[Start of Attachment]

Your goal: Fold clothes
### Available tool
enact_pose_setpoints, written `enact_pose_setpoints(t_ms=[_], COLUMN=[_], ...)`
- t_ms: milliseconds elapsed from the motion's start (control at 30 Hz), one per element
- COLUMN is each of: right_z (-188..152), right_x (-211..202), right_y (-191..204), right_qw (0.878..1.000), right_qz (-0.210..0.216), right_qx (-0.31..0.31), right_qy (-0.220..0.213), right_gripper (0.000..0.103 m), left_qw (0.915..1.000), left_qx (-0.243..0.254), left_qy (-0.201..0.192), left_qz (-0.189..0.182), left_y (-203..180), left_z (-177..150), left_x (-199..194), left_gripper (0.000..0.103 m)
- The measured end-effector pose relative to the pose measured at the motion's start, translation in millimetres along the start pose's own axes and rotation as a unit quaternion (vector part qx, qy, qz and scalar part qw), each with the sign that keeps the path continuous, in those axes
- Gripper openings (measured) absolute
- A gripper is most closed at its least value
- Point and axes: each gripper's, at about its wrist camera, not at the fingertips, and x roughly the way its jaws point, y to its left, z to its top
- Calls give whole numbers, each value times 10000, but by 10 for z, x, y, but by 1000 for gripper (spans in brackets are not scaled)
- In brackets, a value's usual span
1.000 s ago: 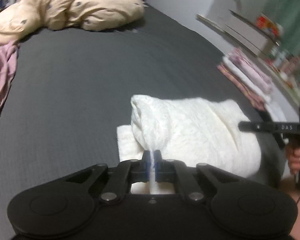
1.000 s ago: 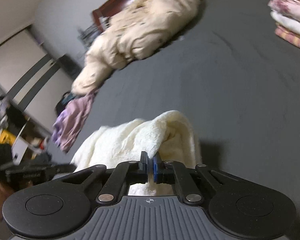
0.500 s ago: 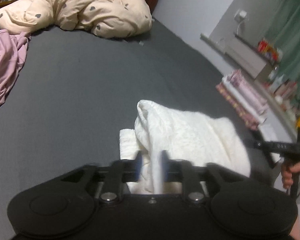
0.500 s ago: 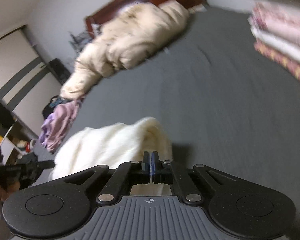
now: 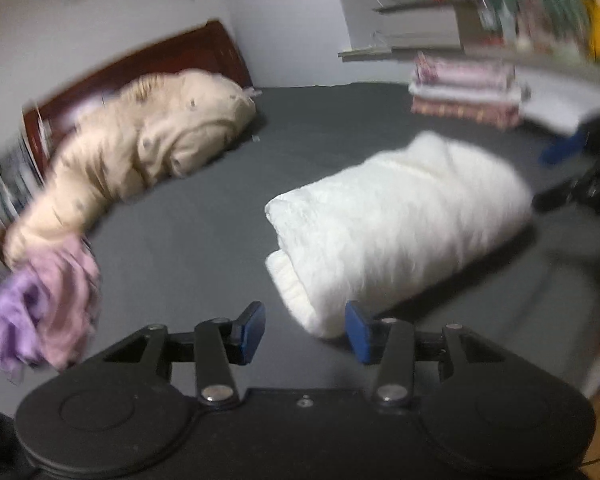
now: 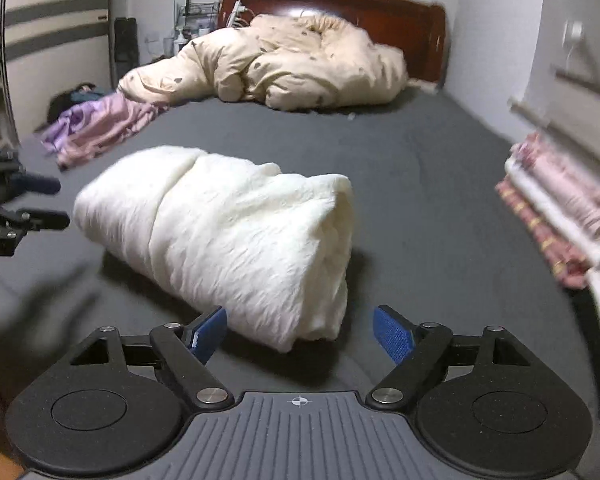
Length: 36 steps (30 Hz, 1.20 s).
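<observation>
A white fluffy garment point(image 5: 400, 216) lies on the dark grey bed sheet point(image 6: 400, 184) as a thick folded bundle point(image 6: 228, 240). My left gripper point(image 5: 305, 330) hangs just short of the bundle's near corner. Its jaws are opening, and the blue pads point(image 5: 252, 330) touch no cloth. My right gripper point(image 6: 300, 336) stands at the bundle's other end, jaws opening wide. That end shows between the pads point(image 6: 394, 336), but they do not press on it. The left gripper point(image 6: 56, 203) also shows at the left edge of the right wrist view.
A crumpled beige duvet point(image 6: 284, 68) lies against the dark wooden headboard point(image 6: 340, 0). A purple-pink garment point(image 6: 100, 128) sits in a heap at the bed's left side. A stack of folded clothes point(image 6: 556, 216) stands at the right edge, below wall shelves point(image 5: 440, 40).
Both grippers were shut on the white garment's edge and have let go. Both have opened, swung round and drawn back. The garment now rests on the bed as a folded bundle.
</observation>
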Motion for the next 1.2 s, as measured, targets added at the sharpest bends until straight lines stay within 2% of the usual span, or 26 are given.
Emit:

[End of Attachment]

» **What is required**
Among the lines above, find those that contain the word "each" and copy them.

» **Result of this task**
- COLUMN is each of: right_z (-188..152), right_x (-211..202), right_y (-191..204), right_qw (0.878..1.000), right_qz (-0.210..0.216), right_qx (-0.31..0.31), right_qy (-0.220..0.213), right_gripper (0.000..0.103 m), left_qw (0.915..1.000), left_qx (-0.243..0.254), left_qy (-0.201..0.192), left_qz (-0.189..0.182), left_y (-203..180), left_z (-177..150), left_x (-199..194), left_gripper (0.000..0.103 m)
- The measured end-effector pose relative to the pose measured at the motion's start, translation in millimetres along the start pose's own axes and rotation as a unit quaternion (vector part qx, qy, qz and scalar part qw), each with the sign that keeps the path continuous, in those axes
- Point and axes: each gripper's, at about its wrist camera, not at the fingertips, and x roughly the way its jaws point, y to its left, z to its top
- Calls give whole numbers, each value times 10000, but by 10 for z, x, y, but by 1000 for gripper (spans in brackets are not scaled)

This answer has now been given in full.